You verified the "one adapter, many models" universality insight:

- **The same LCM-LoRA works on a different fine-tune.** The adapter was trained on base SD v1.5, but it transfers to Dreamshaper because both share the same U-Net architecture. The LoRA captures the *skill* of fast generation, not model-specific content.

- **This is the same swappability pattern from LoRA Fine-Tuning and ControlNet.** A small adapter file works across all compatible base models. LCM-LoRA extends this pattern to speed: one speed adapter for an entire model family.
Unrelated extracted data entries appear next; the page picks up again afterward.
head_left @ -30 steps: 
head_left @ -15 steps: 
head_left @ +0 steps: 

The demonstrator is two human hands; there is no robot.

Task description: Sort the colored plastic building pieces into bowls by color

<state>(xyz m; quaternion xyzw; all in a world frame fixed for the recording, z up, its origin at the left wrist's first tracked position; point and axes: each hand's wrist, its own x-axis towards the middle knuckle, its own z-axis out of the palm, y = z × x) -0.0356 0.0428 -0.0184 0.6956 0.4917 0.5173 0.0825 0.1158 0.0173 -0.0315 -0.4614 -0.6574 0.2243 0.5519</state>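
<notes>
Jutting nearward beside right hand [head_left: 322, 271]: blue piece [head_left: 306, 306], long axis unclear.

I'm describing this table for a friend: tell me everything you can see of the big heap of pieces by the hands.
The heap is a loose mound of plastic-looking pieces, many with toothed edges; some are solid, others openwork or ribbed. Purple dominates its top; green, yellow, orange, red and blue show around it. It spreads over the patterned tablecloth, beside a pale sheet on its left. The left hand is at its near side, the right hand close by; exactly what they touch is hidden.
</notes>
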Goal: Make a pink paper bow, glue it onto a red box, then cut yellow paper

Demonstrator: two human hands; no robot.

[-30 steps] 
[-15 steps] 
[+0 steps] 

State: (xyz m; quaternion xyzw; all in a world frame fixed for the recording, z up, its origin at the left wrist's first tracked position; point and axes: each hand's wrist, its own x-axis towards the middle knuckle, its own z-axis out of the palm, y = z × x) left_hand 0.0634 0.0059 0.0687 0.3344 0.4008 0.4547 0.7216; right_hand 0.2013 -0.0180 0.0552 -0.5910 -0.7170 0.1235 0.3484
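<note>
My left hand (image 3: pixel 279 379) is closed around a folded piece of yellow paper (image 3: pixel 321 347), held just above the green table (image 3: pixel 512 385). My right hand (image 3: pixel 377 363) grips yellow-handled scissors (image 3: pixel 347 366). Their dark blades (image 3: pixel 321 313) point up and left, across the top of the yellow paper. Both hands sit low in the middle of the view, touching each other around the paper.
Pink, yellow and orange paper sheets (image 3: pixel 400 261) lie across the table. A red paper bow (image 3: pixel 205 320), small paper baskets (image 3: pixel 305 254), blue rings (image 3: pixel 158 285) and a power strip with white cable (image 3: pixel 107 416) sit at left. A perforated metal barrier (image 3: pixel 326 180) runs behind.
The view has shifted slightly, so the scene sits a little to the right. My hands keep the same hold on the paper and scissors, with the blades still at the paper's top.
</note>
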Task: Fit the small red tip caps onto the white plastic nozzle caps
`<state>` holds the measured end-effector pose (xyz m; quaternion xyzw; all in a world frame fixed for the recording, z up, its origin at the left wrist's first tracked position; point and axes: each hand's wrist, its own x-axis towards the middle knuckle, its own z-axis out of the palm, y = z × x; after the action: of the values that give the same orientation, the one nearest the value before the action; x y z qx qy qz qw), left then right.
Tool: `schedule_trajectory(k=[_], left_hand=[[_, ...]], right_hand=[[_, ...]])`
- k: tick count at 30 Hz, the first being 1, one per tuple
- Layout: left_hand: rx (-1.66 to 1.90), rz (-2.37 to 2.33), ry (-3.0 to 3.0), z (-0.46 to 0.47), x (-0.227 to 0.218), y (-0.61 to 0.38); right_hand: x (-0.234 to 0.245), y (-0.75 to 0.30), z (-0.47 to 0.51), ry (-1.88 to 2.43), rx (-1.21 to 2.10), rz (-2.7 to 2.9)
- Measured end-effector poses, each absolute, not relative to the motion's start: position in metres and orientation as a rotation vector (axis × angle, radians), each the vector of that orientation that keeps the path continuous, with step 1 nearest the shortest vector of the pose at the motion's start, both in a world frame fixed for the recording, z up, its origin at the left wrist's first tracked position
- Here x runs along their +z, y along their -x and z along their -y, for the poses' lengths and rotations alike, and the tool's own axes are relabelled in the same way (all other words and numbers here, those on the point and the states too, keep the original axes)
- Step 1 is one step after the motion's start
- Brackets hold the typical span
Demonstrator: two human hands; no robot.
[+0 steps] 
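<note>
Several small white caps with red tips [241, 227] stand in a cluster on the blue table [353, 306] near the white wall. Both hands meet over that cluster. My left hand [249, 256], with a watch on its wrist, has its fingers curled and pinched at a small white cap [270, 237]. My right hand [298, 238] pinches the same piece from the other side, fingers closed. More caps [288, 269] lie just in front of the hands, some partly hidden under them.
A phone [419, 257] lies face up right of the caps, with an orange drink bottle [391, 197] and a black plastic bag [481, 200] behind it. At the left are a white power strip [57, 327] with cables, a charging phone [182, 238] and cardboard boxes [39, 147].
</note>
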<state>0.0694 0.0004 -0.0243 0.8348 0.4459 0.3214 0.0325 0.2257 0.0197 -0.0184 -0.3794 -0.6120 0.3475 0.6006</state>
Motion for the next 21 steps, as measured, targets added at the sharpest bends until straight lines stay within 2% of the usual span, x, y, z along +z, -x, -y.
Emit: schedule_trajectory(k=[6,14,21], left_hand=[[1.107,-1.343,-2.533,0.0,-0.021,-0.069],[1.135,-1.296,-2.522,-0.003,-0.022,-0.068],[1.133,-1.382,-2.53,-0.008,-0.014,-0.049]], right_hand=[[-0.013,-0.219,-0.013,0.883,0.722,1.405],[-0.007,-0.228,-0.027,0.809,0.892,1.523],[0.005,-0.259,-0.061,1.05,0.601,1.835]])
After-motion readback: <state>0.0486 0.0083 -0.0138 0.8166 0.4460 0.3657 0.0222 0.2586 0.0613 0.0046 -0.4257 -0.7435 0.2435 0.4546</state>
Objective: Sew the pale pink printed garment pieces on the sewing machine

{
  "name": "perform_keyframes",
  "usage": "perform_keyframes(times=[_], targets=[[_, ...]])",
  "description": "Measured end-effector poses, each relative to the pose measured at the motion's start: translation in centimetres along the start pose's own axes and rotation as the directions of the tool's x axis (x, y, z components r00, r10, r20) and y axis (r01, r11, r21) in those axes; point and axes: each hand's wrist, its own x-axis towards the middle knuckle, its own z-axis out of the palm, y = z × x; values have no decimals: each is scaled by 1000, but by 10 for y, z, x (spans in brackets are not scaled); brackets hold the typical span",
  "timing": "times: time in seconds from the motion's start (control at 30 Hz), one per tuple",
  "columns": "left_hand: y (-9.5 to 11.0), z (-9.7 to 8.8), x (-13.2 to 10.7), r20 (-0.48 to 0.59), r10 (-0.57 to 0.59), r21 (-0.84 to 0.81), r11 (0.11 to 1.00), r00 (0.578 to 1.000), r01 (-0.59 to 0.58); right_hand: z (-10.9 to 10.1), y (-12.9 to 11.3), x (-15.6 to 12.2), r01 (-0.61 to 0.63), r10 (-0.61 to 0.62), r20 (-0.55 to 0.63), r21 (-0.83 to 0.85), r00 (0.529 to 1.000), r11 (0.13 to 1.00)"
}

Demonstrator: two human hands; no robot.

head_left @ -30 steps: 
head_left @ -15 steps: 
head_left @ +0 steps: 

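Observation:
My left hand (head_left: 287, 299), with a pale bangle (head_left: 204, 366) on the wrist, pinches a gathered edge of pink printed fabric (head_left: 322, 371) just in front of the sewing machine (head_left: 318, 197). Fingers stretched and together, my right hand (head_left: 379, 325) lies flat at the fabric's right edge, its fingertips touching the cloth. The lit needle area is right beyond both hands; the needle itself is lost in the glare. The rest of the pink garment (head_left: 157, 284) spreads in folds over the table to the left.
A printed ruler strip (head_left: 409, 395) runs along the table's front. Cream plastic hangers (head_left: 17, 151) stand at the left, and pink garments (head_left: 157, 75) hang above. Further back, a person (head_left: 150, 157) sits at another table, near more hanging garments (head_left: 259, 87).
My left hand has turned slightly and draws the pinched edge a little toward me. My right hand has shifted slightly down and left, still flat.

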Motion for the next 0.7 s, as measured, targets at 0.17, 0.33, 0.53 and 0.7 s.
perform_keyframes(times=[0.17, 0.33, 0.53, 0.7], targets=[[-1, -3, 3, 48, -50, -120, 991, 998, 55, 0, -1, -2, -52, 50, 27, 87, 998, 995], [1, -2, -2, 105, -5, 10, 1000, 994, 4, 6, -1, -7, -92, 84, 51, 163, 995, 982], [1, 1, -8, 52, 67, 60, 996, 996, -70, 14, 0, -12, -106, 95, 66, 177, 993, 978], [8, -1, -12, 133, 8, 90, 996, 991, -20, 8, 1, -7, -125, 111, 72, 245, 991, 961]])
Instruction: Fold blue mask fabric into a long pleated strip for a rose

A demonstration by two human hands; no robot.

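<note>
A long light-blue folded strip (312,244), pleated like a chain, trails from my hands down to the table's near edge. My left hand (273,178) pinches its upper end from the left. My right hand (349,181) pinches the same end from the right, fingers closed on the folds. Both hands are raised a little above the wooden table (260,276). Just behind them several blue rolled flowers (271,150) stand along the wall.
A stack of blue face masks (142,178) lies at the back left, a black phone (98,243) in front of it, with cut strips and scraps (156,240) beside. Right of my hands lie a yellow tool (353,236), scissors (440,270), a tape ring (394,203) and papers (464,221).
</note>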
- **Universality has limits.** This LCM-LoRA is architecture-specific. It works on any SD v1.5-compatible model but does NOT work on SDXL (different U-Net dimensions, different attention heads). Separate LCM-LoRA checkpoints exist for SD v1.5 and SDXL.

---

## Exercise 3: Step Count and Guidance Scale Exploration `[Supported]`

From the lesson: LCM typically uses a reduced guidance scale (1.0–2.0) compared to standard SD (7.0–7.5), and quality plateaus at around 4 steps. But where exactly are the sweet spots?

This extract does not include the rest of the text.